Попросили лекцию прочитать киномолодежи, ученикам Абуладзе. Ночью готовлюсь в ледяном номере горделиво модерновой "Иверии": в те поры снежище осыпал Тбилиси, а морозный снег в этом городе так же нелеп, как нелепы были бы пальмы в Москве на Петровке или в Ленинграде на Невском. Любуясь в широкое окно на эту нелепость, конспектик строчу. Поутру рассказываю, растолковываю то, что мне-то кажется понятней понятного; то, чем проникся когда-то, слушая М.М.Бахтина, - о жанрах. Жанр не есть исключительная принадлежность литературы, искусства, бытующих, как мы почему-то приучены думать, где-то вне нас, вне сознания нашего; жанрово организована прежде всего сама жизнь: мы же говорим не отдельными словами, а своеобразными микрожанрами. Эпиграмма, фельетон, миниатюрная комедия, драма и далее вплоть до романа - все это есть в нашей жизни, в мышлении, в поведении, и иначе мы просто не понимали бы ни романов, ни фельетонов. Увидеть жизнь так, и по-новому увидишь и ее, и искусство, сделаешь новый шаг к постижению и себя, и других, окружающих.

Впрочем, я прерываюсь. Входит... Девушка входит; вошла, и в холодноватом учебном зале теплом повеяло, право.

Тенгиз Абуладзе мне патетически:

- В знак благодарности за лекцию... мы... вам... предоставляем возможность...

Героиня последнего фильма Абуладзе "Древо желания", сказочная красавица - передо мной, живая и милая. С экрана сошла, и теперь она не Марита уже, а Лика Кавжарадзе, дебютантка-артистка.

Миг, когда актер сходит с экрана или со сцены, всегда повергал меня в ужас, особенно, если по ходу сюжета его герой умирал, убивали его. Я начинал ощущать в себе средневекового мракобеса, побивавшего лицедеев каменьями или, во всяком случае, трусовато шарахавшегося от них ввиду несомненного для него альянса их с дьяволом. Да и в самом-то деле: была грузинская девушка Марита... Селение некое было, куда она возвратилась... ее выдали замуж... она любила другого... ее забросали грязью, убили ее.

Была Марита. А молоденькая начинающая актриса Лика, она-то куда исчезала? Где она пряталась? И если односельчане убили Мариту, то как же так: Лика ходит по невпопад замороженному Тбилиси, учится музыке и снисходительно слушает рассуждения заезжего умника об Аристотеле, Бахтине и о жанровом облике людских слов и поступков? Но как бы то ни было, а Лика - Марита передо мной.

- Чистейшей прелести чистейший образец! - говорит Абуладзе и отечески целует свою героиню в высокий лоб. "Ч" он выговаривает по-грузински твердо, и получается: чччистейший... чччистейший... Красиво.

Интервьюер из меня никакой, и задаю воскреснувшей вопросы плоские, словно заученные. "Гм, значит, хотите быть музыкантом?" - "Хочу", - говорит. "А в кино собираетесь снова сниматься?" - "Как-то не знаю". - "А кто ваш любимый писатель?" Озарилась вся: "Достоевский!" Я тоже ожил: Соня Мармеладова, она! И если будут новые инсценировки и экранизации "Преступления и наказания" (а они будут, не убережешься от них), то более естественной Сонечки Мармеладовой вовек не найти: в промерзший учебный зал вошел человечек, призвание которого воскрешать умерших, падших, возобновлять то, что, казалось бы, кончено.

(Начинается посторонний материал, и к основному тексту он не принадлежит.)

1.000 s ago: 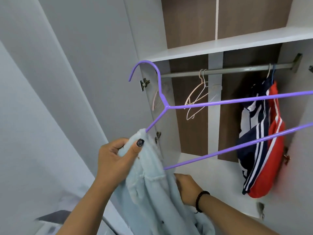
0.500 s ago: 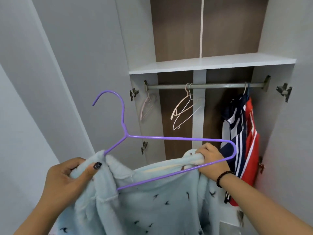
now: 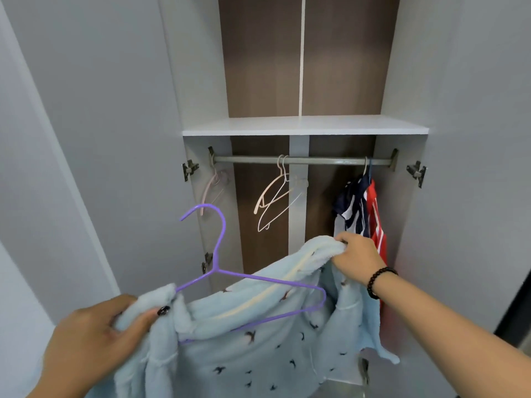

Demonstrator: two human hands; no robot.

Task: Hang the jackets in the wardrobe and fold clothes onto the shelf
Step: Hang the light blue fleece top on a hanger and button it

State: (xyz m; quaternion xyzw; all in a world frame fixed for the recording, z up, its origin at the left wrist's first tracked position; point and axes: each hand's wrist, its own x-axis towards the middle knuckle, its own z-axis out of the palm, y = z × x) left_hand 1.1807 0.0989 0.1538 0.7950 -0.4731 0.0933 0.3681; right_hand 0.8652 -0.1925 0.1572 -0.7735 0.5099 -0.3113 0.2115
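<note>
Your left hand sat low, fingers curled, thumb pinched on top. Right hand was higher and further out, arm extended, grip closed, beaded bracelet on wrist.

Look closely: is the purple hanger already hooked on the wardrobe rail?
No, the purple hanger hangs free below the rail, its hook in open air.

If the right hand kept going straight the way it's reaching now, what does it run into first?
Probably the navy striped jacket hanging on the rail, just past the right hand gripping the blue fleece. Depth is unclear from one view.
</note>
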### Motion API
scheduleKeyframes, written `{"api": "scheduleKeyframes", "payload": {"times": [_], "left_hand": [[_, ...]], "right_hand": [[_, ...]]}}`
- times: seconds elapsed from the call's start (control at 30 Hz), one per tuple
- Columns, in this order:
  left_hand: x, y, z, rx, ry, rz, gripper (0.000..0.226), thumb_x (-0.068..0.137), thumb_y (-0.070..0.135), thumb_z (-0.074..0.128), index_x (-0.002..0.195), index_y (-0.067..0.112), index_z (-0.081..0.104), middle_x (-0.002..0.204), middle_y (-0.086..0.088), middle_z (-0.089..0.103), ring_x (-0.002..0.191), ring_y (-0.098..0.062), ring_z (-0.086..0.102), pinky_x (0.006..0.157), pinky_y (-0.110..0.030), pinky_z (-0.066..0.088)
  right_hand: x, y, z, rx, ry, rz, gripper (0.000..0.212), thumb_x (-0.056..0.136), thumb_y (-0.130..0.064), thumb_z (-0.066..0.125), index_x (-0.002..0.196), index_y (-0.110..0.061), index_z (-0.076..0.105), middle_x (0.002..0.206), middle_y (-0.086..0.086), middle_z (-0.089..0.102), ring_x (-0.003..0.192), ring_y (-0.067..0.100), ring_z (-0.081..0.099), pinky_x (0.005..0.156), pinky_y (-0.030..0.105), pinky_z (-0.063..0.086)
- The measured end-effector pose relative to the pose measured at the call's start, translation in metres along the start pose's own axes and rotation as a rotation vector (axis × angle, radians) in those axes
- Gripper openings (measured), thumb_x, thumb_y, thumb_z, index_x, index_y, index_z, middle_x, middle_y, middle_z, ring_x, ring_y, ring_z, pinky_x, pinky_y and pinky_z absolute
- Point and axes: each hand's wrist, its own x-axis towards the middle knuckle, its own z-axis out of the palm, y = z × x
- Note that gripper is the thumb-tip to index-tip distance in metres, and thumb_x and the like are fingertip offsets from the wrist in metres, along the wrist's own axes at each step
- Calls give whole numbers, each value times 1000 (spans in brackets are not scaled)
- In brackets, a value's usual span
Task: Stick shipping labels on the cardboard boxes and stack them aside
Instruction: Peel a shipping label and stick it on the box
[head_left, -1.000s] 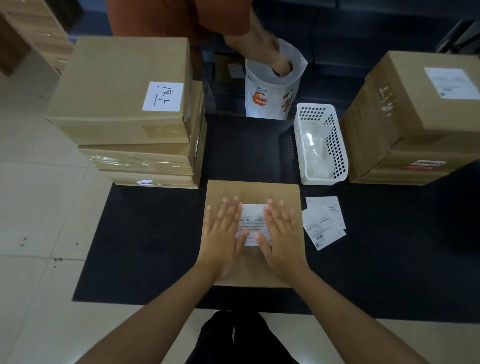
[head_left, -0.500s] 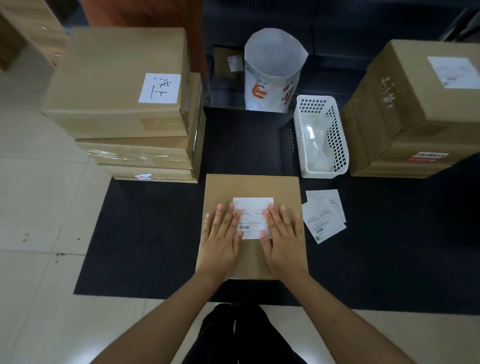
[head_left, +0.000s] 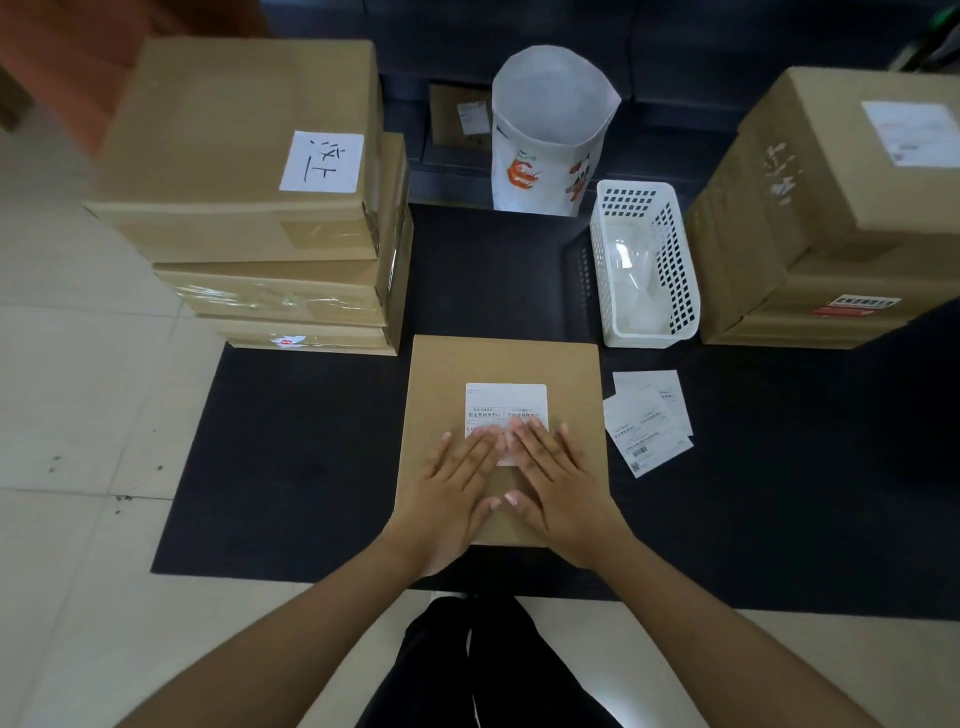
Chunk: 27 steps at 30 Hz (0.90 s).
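So there's a flat cardboard box (head_left: 506, 441) lying on a black mat (head_left: 291, 457) on the tiled floor (head_left: 78, 389), right in the middle near the person. A white shipping label (head_left: 506, 410) sits on top of the box, roughly centered, and both hands are laid flat over its near edge. The left hand (head_left: 449, 491) has its fingers (head_left: 480, 447) stretched straight and together, tips resting on the near-left part of the label, palm on bare cardboard. The right hand (head_left: 563, 488) mirrors it, straight fingers (head_left: 530, 441) covering the near-right part of the label. Nothing is being gripped or pinched, just flat hands pressing down, thumbs almost touching each other nearer the body. The far half of the label with its printed text is uncovered. Just right of the box, a few loose labels (head_left: 649, 421) lie overlapping on the mat. Farther back on the right is a white perforated basket (head_left: 644, 265), with clear plastic inside. On the far left, a stack of boxes (head_left: 260, 208), the top one carrying a white handwritten sticker (head_left: 322, 161). On the far right, another box stack (head_left: 831, 218) with a label on top. Between them at the back stands a white paper bag (head_left: 550, 135) with orange print.
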Motion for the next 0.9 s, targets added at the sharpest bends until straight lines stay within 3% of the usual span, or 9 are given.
{"api": "scheduleKeyframes", "payload": {"times": [0.17,0.23,0.37,0.53,0.73,0.8,0.9], "left_hand": [[-7,11,1,-21,28,-289,62,102,44,7,152,8,13,160,-7,10,148,-21,8,117,-45,12],[-5,12,0,-55,27,-390,65,101,47,5,152,7,9,160,-8,8,148,-22,7,117,-42,10],[-4,13,0,-67,20,-421,68,100,49,4,151,5,9,160,-11,9,148,-22,7,117,-40,10],[-5,13,2,-56,7,-422,68,100,48,5,151,4,10,160,-12,8,148,-23,7,117,-41,10],[-4,11,-3,-137,36,-405,67,99,52,8,152,11,5,161,-5,5,148,-17,-3,120,-36,1],[-9,7,-9,-289,123,-458,67,97,54,24,152,17,14,160,3,10,147,-10,-6,120,-30,-4],[-19,3,-20,-419,364,-730,65,93,51,39,148,20,29,155,4,27,147,-12,8,120,-34,6]], "right_hand": [[-7,-8,0,46,39,381,79,94,-63,13,154,-11,6,162,1,-2,148,16,-11,119,44,-5],[-6,-10,0,60,29,445,82,92,-66,13,154,-13,1,162,0,-8,147,16,-17,119,43,-8],[-7,-12,0,59,58,446,82,93,-63,17,154,-9,3,162,5,-5,148,20,-13,119,43,-5],[-7,-8,3,40,33,292,73,97,-55,21,154,-10,12,162,4,6,149,18,-3,119,45,3],[-6,-7,2,46,46,289,74,96,-57,21,154,-13,10,162,2,3,149,16,-7,119,44,-2],[-8,-9,-3,84,144,345,75,94,-58,29,153,-14,19,161,3,13,149,18,1,120,43,0],[-13,-14,-9,232,418,676,67,87,-54,47,140,-13,43,145,8,43,138,25,34,116,46,21]]}}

Я мрачно пошучиваю и полушутя ужасаюсь актерским убиениям с последующими за ними воскресениями, воскрешениями, но, по-серьезному говоря, проблема реанимации душ в воздухе носится нынче. До телесных, во плоти, воскрешений, предреченных в конце прошлого столетия русским мыслителем и, конечно же, чудаком Н.Ф.Федоровым, нам далеко; но духовных воскрешений взыскуем: воскрешаем прошлое, воскрешаем себя, и образ воскресшего человека уже явственно выделяется в литературе. Давно, еще лет пятнадцать назад тому, в Тбилиси вышел роман Юрия Лохвицкого "Неизвестный". Его герой, офицер, был как бы мертв, все забыл; и роман о том, как его, уже отчужденного от жизни, в жизнь возвращали, память его исцеляли. А только что - повесть Николая Евдокимова "Страстная площадь" ("Наш современник", 1977, N 6). О том же. И еще нежнее, радостнее, тревожнее: повествование от лица простреленного, контуженного солдата. Он сделал шаг в небытие. Он вернулся. И в повести и он воскресает; и мама его, тоже убитая на войне, под бомбежкой, воскресает по-своему; и его соперник в любви, записанный в убитые летчик, вдруг воскресает. Конечно, боязно: не началось бы в литературе, в искусстве поветрия, дежурного увлечения. Но, я думаю, не начнется, хотя о воскресающих снова и снова будут писать - к очень серьезному прикоснуться влечемся; и мотив несостоявшейся смерти - простейшее фабульное выражение проблемы духовного воскрешения, возобновления души, ее пробуждения. Но без Сони Мармеладовой не воскреснешь, такие именно, как она, матери-сестры, грешницы-праведницы в жизнь возвращают. И Лика...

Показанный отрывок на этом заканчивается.